Each example of element can carry out separate configurations.During each passage element in reading UsacFrame (), for each element, will use the corresponding configuration of this example to there is identical elemIdx.
UsacSingleChannelElementConfig()
It is required all information that a single channel is decoded that UsacSingleChannelElementConfig () comprises decoder configurations.If in fact adopt SBR, only transmit SBR configuration data.

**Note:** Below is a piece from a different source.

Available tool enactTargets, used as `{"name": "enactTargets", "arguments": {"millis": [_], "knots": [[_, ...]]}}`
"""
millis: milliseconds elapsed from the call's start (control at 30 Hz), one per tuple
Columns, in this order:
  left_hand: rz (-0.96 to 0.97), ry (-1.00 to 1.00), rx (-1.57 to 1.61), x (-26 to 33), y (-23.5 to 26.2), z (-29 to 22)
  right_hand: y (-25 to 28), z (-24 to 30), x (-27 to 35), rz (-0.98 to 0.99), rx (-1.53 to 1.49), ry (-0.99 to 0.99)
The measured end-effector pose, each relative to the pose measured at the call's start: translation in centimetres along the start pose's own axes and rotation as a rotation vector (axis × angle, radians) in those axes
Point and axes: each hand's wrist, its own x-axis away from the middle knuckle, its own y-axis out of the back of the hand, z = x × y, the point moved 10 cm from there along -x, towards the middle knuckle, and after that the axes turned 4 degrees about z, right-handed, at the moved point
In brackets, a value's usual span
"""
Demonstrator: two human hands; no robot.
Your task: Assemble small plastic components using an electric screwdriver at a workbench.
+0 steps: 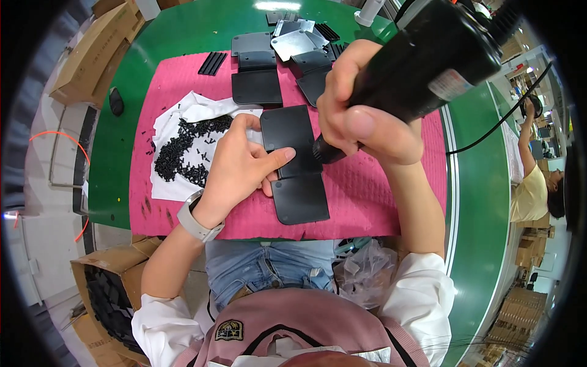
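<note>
My left hand (247, 160) grips the left edge of a black flat panel (301, 199), its thumb lying across the top and its fingers curled beneath. The panel has rounded corners and a seam across it, and lies over the pink mat. My right hand (373, 116) is wrapped round a black electric screwdriver (416, 61) with a cord. The tool's tip points down at the panel's right edge, close to the seam; whether it touches cannot be made out. Left of the panel, many small black screws (174, 159) lie heaped on a white cloth (168, 191).
The pink mat (367, 214) covers part of a green table (110, 177). More black panels (257, 88), silvery metal plates (293, 44) and black strips (212, 63) lie toward the back. A cardboard box (131, 263) of black parts stands lower left. Another person (535, 189) is at far right.
</note>
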Motion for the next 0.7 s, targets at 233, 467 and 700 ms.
{"name": "enactTargets", "arguments": {"millis": [233,467,700], "knots": [[0.01,-0.019,-0.03,0.1,0.6,0.1,-1.2,0.5,0.9,-0.111,0.082,0.103],[-0.316,-0.34,-0.889,3.2,2.1,-4.5,-0.2,2.7,0.8,0.009,-0.308,0.179],[-0.536,-0.496,-1.126,4.0,8.0,-5.4,0.3,1.1,1.3,-0.007,-0.229,0.085]]}}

UsacChannelPairElementConfig()
The SBR configuration data that UsacChannelPairElementConfig () comprises the configuration data relevant to core encoder and depends on the use of SBR.The exact type of stereo coding algorithm is represented by stereoConfigIndex.In USAC, passage is to encoding in every way.These modes are:
1. use the stereo core encoder of conventional joint stereo coding techniques to expanding by the compound prediction possibility in MDCT territory.
Monophone core encoder passage with based on MPEG around MPS212 combination for complete parameter stereo coding.Monophone SBR processes and is applied to core signal.

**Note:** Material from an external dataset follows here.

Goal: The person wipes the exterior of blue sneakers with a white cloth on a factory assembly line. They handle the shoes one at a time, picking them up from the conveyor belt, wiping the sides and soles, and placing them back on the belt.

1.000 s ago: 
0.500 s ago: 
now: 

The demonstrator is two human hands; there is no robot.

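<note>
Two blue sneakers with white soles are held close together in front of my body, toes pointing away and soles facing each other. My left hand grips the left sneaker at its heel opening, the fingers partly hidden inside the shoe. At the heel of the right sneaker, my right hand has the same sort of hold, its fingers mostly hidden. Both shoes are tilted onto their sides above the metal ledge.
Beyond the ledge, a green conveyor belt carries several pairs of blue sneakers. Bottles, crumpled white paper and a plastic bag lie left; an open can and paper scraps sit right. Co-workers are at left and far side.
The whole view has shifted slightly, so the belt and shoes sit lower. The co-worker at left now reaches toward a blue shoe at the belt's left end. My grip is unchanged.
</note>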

Stereo core encoder pair with based on MPEG around MPS212 combination, the wherein lower mixed signal of the first core encoder passage carrying and second channel carrying residual signals.Residual error can be to be restricted to the frequency band of realizing part residual coding.Monophone SBR only processes and be applied to lower mixed signal before MPS212 processes.
Stereo core encoder pair with based on MPEG around MPS212 combination, the wherein lower mixed signal of the first core encoder passage carrying and second channel carrying residual signals.Residual error can be to be restricted to the frequency band of realizing part residual coding.Stereo SBR is applied to the stereophonic signal of reconstruction after MPS212 processes.
After core encoder,option 3 and 4 can further combine with pseudo-LR passage rotation.
UsacLfeElementConfig()
Because LFE passage does not allow distortion service time formula MDCT and noise filling, so without the conventional core encoder mark transmitting for these instruments.It will be set to zero on the contrary.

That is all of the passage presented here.